→ **EXERCISE DETAILS**
Reproduce the full set of records that follow, exactly as shown.

→ **STUDY MATERIAL**

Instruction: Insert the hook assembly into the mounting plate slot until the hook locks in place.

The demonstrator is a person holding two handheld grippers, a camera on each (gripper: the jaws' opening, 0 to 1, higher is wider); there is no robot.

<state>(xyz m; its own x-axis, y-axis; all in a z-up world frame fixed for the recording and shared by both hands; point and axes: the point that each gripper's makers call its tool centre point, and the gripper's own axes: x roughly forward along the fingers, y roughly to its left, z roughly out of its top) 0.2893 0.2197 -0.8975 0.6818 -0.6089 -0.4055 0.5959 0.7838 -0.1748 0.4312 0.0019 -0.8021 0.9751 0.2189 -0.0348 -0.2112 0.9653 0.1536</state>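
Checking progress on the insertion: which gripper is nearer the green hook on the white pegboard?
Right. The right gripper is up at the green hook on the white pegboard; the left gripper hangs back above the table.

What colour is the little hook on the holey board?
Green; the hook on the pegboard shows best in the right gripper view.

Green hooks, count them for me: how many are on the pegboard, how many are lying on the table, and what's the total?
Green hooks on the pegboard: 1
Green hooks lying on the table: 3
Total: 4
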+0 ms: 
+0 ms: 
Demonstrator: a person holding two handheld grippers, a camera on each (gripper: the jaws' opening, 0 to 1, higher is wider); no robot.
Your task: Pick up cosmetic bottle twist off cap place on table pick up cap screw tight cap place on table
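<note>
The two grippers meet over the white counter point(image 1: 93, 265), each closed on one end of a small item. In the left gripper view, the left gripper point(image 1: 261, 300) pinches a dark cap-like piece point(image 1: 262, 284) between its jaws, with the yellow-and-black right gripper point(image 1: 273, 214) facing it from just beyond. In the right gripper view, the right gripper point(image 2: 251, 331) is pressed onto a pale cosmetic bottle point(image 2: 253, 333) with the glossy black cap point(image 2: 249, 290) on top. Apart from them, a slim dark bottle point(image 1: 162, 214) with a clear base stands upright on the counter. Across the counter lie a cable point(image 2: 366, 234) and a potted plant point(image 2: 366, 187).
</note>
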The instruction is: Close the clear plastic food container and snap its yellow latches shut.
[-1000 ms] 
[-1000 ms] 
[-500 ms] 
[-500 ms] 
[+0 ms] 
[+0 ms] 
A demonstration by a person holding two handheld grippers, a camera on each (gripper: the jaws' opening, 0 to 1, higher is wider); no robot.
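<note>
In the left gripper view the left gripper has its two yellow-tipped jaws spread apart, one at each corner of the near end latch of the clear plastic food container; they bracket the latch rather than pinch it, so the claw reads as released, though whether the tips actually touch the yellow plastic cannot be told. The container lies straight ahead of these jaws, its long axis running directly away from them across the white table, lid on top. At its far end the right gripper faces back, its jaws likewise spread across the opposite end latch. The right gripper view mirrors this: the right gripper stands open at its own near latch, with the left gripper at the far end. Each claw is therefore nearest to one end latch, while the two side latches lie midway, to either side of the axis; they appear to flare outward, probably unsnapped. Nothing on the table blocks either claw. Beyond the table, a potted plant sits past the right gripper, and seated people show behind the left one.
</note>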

→ **COMPLETED EXERCISE**
Instruction: Insert the hook assembly into the mounting plate slot until the hook locks in place.

The demonstrator is a person holding two handheld grippers, a camera on each (gripper: the jaws' opening, 0 to 1, higher is wider); there is no robot.

<state>(xyz m; its own x-axis, y-axis; all in a z-up world frame fixed for the recording and shared by both hands; point and axes: the point that each gripper's makers call its tool centre point, and the gripper's own axes: x roughly forward along the fingers, y roughly to its left, z roughly out of its top) 0.2893 0.2197 -0.8975 0.6818 -0.6089 -0.4055 0.5959 0.7838 -0.1748 0.4312 0.0019 -0.8021 0.9751 0.2189 -0.0348 -0.2112 0.9653 0.1536</state>
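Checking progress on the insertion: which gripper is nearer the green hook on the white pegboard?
Right. The right gripper is up at the green hook on the white pegboard; the left gripper hangs back above the table.

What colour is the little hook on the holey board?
Green; the hook on the pegboard shows best in the right gripper view.

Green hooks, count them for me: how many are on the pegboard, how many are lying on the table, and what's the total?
Green hooks on the pegboard: 1
Green hooks lying on the table: 3
Total: 4
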+0 ms: 
+0 ms: 
Demonstrator: a person holding two handheld grippers, a camera on each (gripper: the jaws' opening, 0 to 1, higher is wider); no robot.
Your task: Pick up cosmetic bottle twist off cap place on table pick up cap screw tight cap place on table
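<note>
The two grippers meet over the white counter point(image 1: 93, 265), each closed on one end of a small item. In the left gripper view, the left gripper point(image 1: 261, 300) pinches a dark cap-like piece point(image 1: 262, 284) between its jaws, with the yellow-and-black right gripper point(image 1: 273, 214) facing it from just beyond. In the right gripper view, the right gripper point(image 2: 251, 331) is pressed onto a pale cosmetic bottle point(image 2: 253, 333) with the glossy black cap point(image 2: 249, 290) on top. Apart from them, a slim dark bottle point(image 1: 162, 214) with a clear base stands upright on the counter. Across the counter lie a cable point(image 2: 366, 234) and a potted plant point(image 2: 366, 187).
</note>
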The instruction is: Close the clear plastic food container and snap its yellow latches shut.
[-1000 ms] 
[-1000 ms] 
[-500 ms] 
[-500 ms] 
[+0 ms] 
[+0 ms] 
A demonstration by a person holding two handheld grippers, a camera on each (gripper: the jaws' opening, 0 to 1, higher is wider); no robot.
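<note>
In the left gripper view the left gripper has its two yellow-tipped jaws spread apart, one at each corner of the near end latch of the clear plastic food container; they bracket the latch rather than pinch it, so the claw reads as released, though whether the tips actually touch the yellow plastic cannot be told. The container lies straight ahead of these jaws, its long axis running directly away from them across the white table, lid on top. At its far end the right gripper faces back, its jaws likewise spread across the opposite end latch. The right gripper view mirrors this: the right gripper stands open at its own near latch, with the left gripper at the far end. Each claw is therefore nearest to one end latch, while the two side latches lie midway, to either side of the axis; they appear to flare outward, probably unsnapped. Nothing on the table blocks either claw. Beyond the table, a potted plant sits past the right gripper, and seated people show behind the left one.
</note>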

This is the complete answer.